Assignment: Stop after the line with "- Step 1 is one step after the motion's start". Up to that point, output every line of the listing below exactly from the first one onward, skipping pictures.

[Dataset records Boundary: Start]

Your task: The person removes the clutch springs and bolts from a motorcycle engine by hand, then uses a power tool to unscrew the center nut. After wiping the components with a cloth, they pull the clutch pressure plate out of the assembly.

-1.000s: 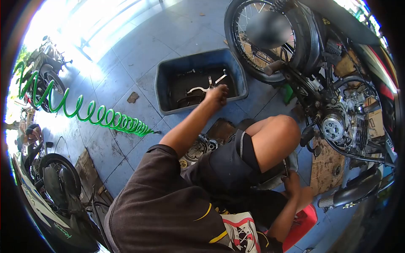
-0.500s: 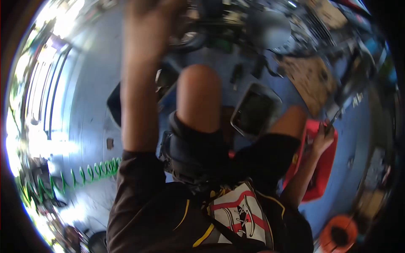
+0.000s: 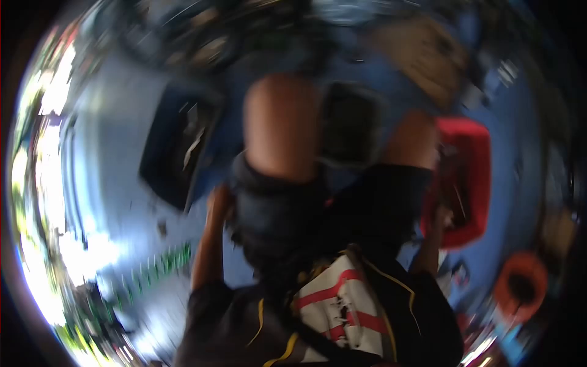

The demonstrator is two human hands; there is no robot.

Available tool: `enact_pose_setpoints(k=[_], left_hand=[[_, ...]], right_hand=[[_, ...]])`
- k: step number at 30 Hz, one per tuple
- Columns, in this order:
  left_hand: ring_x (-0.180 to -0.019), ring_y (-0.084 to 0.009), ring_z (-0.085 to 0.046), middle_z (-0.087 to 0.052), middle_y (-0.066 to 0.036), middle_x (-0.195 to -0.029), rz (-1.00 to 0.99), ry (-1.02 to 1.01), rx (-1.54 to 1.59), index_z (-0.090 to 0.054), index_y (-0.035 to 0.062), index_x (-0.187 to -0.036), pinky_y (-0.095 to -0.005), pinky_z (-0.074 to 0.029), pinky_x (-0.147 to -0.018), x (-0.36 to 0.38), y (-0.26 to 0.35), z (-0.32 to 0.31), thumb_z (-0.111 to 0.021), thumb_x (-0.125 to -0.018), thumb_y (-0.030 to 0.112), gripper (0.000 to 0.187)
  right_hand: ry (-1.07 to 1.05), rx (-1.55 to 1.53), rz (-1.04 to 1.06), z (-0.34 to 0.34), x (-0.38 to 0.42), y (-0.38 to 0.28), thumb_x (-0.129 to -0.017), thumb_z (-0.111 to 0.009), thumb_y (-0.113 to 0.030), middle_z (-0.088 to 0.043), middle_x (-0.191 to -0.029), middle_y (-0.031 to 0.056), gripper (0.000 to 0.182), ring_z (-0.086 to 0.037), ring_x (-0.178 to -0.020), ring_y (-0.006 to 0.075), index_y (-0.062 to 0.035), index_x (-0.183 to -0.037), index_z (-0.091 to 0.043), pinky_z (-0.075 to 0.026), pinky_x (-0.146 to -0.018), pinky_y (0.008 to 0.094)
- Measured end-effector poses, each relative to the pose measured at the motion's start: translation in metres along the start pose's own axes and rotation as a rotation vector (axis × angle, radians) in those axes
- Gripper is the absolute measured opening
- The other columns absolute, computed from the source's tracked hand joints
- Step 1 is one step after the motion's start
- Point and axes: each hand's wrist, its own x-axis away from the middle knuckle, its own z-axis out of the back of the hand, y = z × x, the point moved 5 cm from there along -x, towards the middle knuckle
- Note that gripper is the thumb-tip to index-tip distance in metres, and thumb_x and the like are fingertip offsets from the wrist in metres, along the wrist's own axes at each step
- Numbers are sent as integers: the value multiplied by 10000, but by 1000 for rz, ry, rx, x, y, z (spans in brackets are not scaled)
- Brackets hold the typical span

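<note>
My left hand (image 3: 219,200) is low beside my left thigh, close to the near corner of a dark bin (image 3: 164,131). Its fingers are smeared and partly hidden by the thigh. That bin holds long pale and dark pieces too blurred to name. My right hand (image 3: 446,216) reaches inside a red plastic bin (image 3: 480,177) to the right of my right knee. Motion blur hides its fingers and anything they hold. Greyish, indistinct things lie in the red bin around it.
Between my knees stands a grey tray (image 3: 378,125) with dark contents. A flattened piece of cardboard (image 3: 422,58) lies ahead on the blue floor (image 3: 116,165). Blurred dark machine parts (image 3: 214,46) fill the front. A green coiled hose (image 3: 156,269) is at left, an orange bucket (image 3: 538,278) at right.
My left hand has come back from far forward to beside my thigh. My right hand, which held a dark, slender tool by the red bin, is now down inside it. The view has shifted.
</note>
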Motion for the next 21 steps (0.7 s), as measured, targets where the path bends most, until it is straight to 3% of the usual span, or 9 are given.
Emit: enact_pose_setpoints(k=[1, 2, 5, 7, 11, 12, 18, 19, 21], left_hand=[[-920, -365, -601, -608, -227, -1017, -142, -20, -23, -553, 0, -1083, -463, -487, -792, -39, 59, 9, -603, -821, 339, 431], [-926, -366, -599, -608, -227, -1022, -251, -30, -26, -549, 0, -1095, -459, -483, -799, -61, 109, 1, -591, -828, 334, 430], [-944, -370, -592, -607, -226, -1038, -454, -78, -18, -535, -1, -1131, -448, -473, -821, -50, 196, -37, -558, -851, 320, 427], [-956, -372, -587, -607, -225, -1049, -481, -65, 2, -526, -1, -1155, -440, -466, -836, -30, 193, -45, -536, -865, 311, 426], [-980, -377, -578, -606, -224, -1071, -378, 81, 43, -507, -1, -1203, -425, -453, -866, 6, 126, -13, -492, -895, 293, 426], [-986, -378, -576, -606, -223, -1076, -316, 139, 51, -503, -1, -1215, -421, -450, -873, 14, 109, 3, -480, -902, 288, 427], [-1022, -385, -562, -605, -221, -1109, 44, 486, 180, -475, -2, -1286, -399, -429, -917, -39, -4, 104, -414, -946, 261, 434], [-921, -386, -587, -624, -236, -1000, -58, 877, -271, -580, -16, -1123, -421, -471, -800, -31, 25, 159, -471, -921, 277, 373], [-695, -394, -590, -622, -220, -771, -131, 879, 127, -587, -16, -806, -466, -451, -625, -9, 119, 283, -591, -858, 293, 313]], right_hand=[[-20, 99, -104, 8, -9, -4, -860, -480, -228, -653, -726, 66, 226, -623, -596, 206, -153, -789, -681, -478, -475, 395], [-603, 477, -127, 10, -14, -12, -826, -511, -331, -645, -807, 95, 267, -630, -696, 234, -148, -757, -692, -483, -491, 392], [-550, 214, -449, 110, -81, -22, -827, -519, -339, -647, -803, 141, 305, -646, -715, 282, -114, -709, -688, -530, -582, 414], [-113, -245, -882, 139, -95, -9, -851, -493, -371, -642, -788, 159, 361, -645, -689, 304, -87, -726, -678, -535, -600, 399], [-448, 266, -628, 109, -100, 11, -832, -502, -492, -634, -872, 188, 500, -634, -756, 352, -14, -825, -648, -519, -619, 483], [-374, 196, -955, 153, -110, 0, -822, -515, -523, -616, -977, 186, 517, -608, -892, 366, -32, -917, -644, -504, -657, 533], [-809, -281, -811, 137, -126, -59, -842, -578, -453, -437, -1283, 254, 583, -480, -1136, 440, -68, -1267, -470, -407, -927, 554], [-772, -184, -784, 174, -150, -80, -847, -585, -415, -444, -1288, 239, 540, -488, -1123, 442, -66, -1248, -490, -410, -917, 560], [-360, -241, -644, 221, -212, -106, -836, -609, -390, -561, -1153, 191, 479, -569, -1018, 395, -54, -1174, -557, -457, -859, 512]])
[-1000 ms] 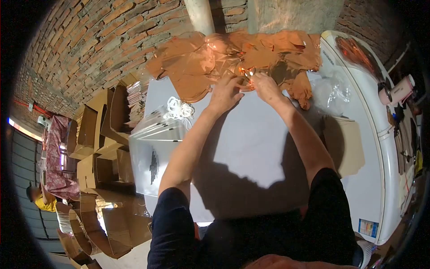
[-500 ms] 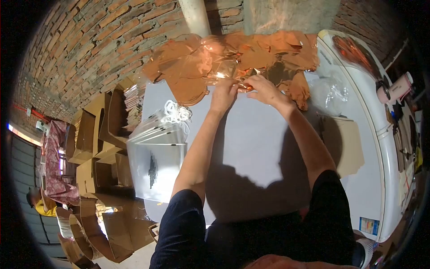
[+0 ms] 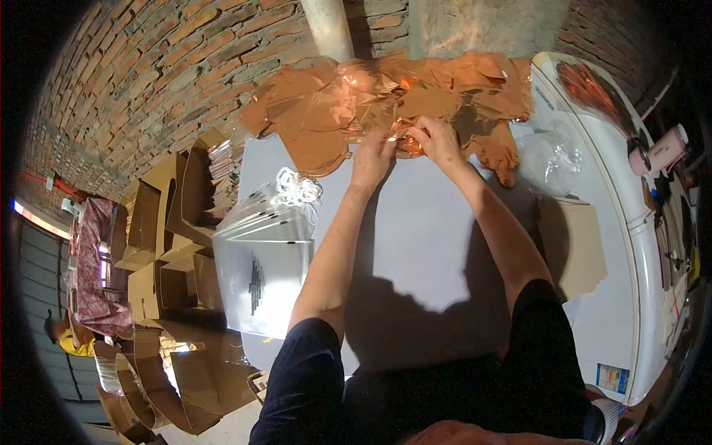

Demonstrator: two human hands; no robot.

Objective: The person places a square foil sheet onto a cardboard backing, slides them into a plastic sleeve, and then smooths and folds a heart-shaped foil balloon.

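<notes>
Shiny copper-coloured foil pieces, which look like flat foil balloons [image 3: 311,144], lie heaped along the table's far side. At the near edge of this heap, my left hand [image 3: 372,157] has its fingers closed on the edge of one foil balloon [image 3: 410,146]. My right hand [image 3: 440,142] pinches the same foil from the right, thumb and forefinger together. Between the two hands the foil is bunched and glossy. My fingertips partly hide it.
Clear plastic bags [image 3: 263,278] with a bundle of white cord [image 3: 297,187] are left on the white table [image 3: 423,245]. At right are crumpled clear plastic [image 3: 552,159], cardboard sheets [image 3: 582,237] and a white appliance [image 3: 641,252]. Cardboard boxes [image 3: 148,289] stand left; a person [image 3: 74,340] is far left.
My right hand has lifted slightly and drawn its fingers into a pinch on the foil. My left hand stays nearly in place. More glossy foil shows between them.
</notes>
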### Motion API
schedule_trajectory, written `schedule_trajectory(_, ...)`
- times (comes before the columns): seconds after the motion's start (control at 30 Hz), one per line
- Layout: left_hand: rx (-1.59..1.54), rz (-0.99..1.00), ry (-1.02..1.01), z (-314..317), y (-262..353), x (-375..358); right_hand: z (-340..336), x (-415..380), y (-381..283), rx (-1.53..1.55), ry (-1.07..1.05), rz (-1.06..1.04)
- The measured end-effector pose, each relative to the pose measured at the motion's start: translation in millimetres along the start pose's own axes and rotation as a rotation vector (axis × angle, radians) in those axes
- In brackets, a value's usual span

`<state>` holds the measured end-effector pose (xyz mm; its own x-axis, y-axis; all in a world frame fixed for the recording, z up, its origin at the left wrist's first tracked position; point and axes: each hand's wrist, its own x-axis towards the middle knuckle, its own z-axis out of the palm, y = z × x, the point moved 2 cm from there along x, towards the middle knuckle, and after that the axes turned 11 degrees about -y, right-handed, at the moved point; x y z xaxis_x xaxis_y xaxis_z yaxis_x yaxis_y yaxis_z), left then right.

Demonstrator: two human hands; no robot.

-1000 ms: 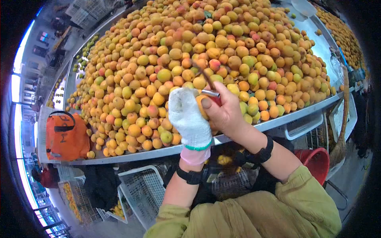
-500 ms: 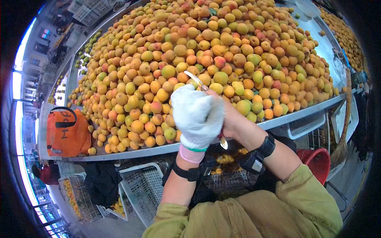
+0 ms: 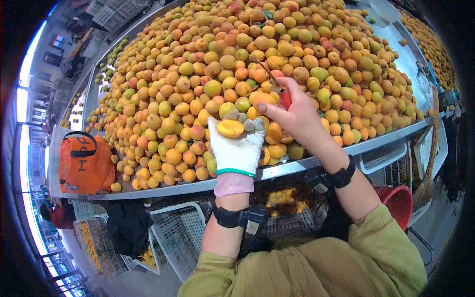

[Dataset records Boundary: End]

Response for this exercise:
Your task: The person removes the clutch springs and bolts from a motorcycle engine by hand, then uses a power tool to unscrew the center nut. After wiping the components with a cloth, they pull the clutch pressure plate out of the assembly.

-1.000s: 
-0.500s: 
+0.000s: 

The demonstrator is two human hands; there is no robot.

Available tool: `enact_pose_setpoints(k=[_], left_hand=[[_, ...]], right_hand=[[_, ...]])`
- k: step number at 30 Hz, one per tuple
- Columns, in this order:
  left_hand: ring_x (-0.180 to -0.019), ring_y (-0.084 to 0.009), ring_z (-0.085 to 0.046), middle_z (-0.087 to 0.052), middle_y (-0.066 to 0.036), middle_x (-0.195 to -0.029), rz (-1.00 to 0.99), ry (-1.02 to 1.01), rx (-1.54 to 1.59), index_z (-0.090 to 0.054), index_y (-0.035 to 0.062), index_x (-0.187 to -0.036), pinky_y (-0.095 to -0.005), pinky_z (-0.074 to 0.029), pinky_x (-0.147 to -0.018), x (-0.36 to 0.38), y (-0.26 to 0.35), z (-0.32 to 0.31), thumb_z (-0.111 to 0.021), thumb_x (-0.125 to -0.018), thumb_y (-0.030 to 0.112), gripper (0.000 to 0.187)
  right_hand: ry (-1.07 to 1.05), rx (-1.55 to 1.53), rz (-1.04 to 1.06), z (-0.34 to 0.34), x (-0.38 to 0.42), y (-0.38 to 0.28), thumb_x (-0.129 to -0.017), thumb_z (-0.111 to 0.009), thumb_y (-0.113 to 0.030), middle_z (-0.088 to 0.043), middle_x (-0.191 to -0.029), middle_y (-0.031 to 0.056), gripper (0.000 to 0.182), ring_z (-0.086 to 0.037), ring_x (-0.178 to -0.020), ring_y (-0.006 to 0.075), index_y (-0.062 to 0.035), index_x (-0.183 to -0.037), index_z (-0.091 to 0.043), pinky_z (-0.075 to 0.026), pinky_x (-0.146 to -0.018), pinky_y (0.008 to 0.094)
- Measured end-effector poses, each relative to the pose measured at the motion's start: translation in metres along the start pose's own axes and rotation as a rotation vector (axis × angle, radians) in those axes
- Gripper is the absolute measured opening
- The other columns absolute, computed from the source's tracked hand joints
- Step 1 is one step after the motion's start

What has been written completes the answer.